» **Work instructions**: Produce the same data once more, line for line.

'''

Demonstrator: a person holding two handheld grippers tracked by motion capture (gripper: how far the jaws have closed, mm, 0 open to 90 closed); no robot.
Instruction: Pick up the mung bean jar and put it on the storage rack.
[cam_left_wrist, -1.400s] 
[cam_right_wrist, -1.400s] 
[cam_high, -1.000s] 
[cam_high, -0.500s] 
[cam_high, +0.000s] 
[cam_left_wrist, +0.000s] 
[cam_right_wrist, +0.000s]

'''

» **Response below**:
Demonstrator: a person holding two handheld grippers tracked by motion capture (gripper: how far the jaws have closed, mm, 0 open to 90 closed); no robot.
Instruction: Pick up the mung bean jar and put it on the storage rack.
[cam_left_wrist, -1.400s] 
[cam_right_wrist, -1.400s] 
[cam_high, -1.000s] 
[cam_high, -0.500s] 
[cam_high, +0.000s] 
[cam_left_wrist, +0.000s] 
[cam_right_wrist, +0.000s]

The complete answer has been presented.